Problem to solve:
Sort through the data and copy the lines holding the word "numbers".

Provided material:

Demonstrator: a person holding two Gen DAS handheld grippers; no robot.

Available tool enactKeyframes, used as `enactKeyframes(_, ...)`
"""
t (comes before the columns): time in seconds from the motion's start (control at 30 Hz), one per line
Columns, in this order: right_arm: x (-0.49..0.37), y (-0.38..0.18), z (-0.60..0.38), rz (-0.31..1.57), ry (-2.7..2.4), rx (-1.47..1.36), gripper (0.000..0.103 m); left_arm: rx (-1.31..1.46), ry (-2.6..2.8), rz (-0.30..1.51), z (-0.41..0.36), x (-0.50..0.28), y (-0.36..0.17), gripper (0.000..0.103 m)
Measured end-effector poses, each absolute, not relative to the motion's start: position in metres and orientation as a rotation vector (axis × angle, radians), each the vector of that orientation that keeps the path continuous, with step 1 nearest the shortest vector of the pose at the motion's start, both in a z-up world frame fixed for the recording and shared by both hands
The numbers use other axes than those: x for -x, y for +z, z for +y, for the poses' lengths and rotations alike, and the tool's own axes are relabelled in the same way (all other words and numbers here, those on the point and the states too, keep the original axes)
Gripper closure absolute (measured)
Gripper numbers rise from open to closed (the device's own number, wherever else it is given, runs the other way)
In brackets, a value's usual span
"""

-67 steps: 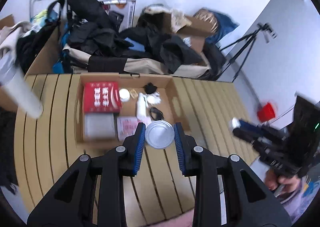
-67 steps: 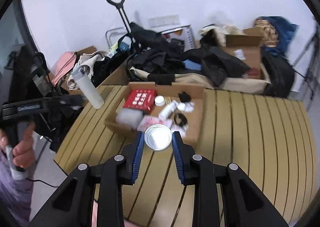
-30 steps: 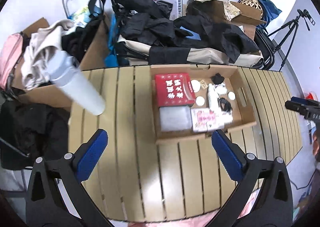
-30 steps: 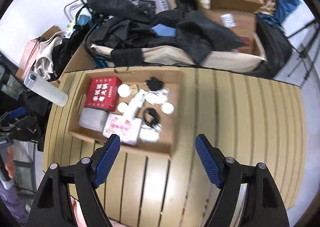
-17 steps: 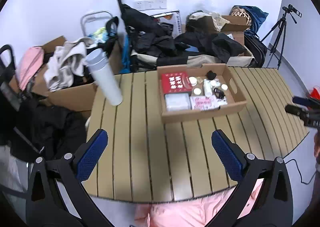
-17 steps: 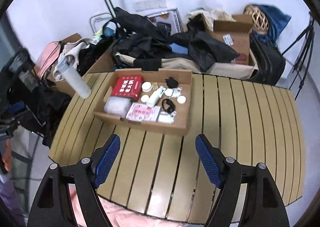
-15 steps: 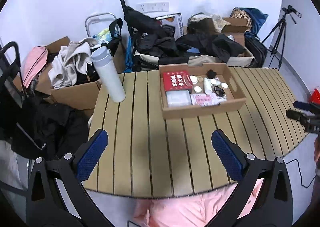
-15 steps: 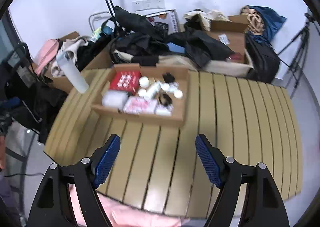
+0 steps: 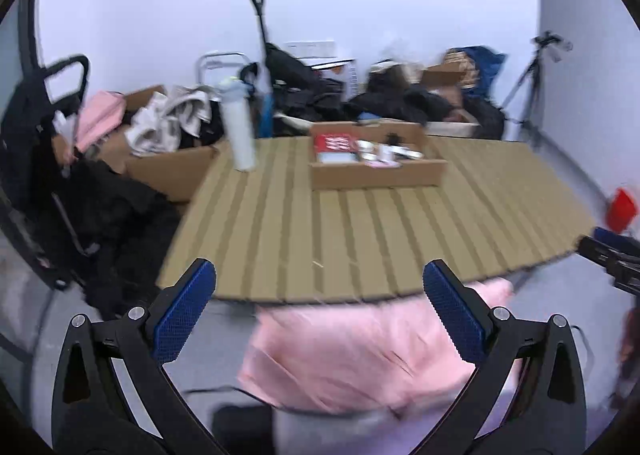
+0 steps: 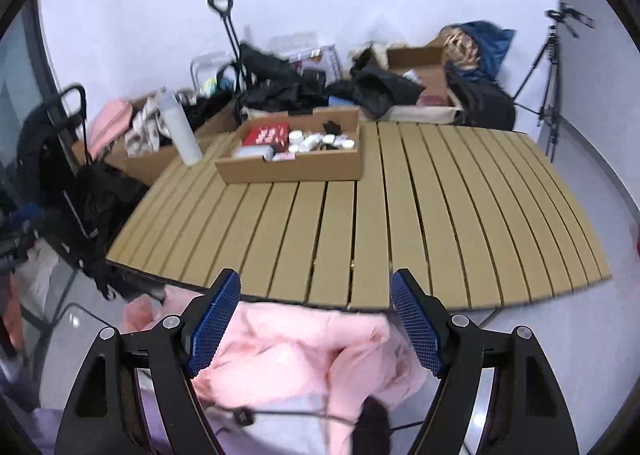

Exercise answer:
The numbers use other axes than those: x for -x, y for +z, z for +y, for the poses' lengths and rotations alike, and the tool's own axes are relabelled in the same way (all other words and numbers here, those on the point and the states too, keep the original axes)
Gripper numbers rise from open to closed (the device's own number, wherever else it is given, runs the other way)

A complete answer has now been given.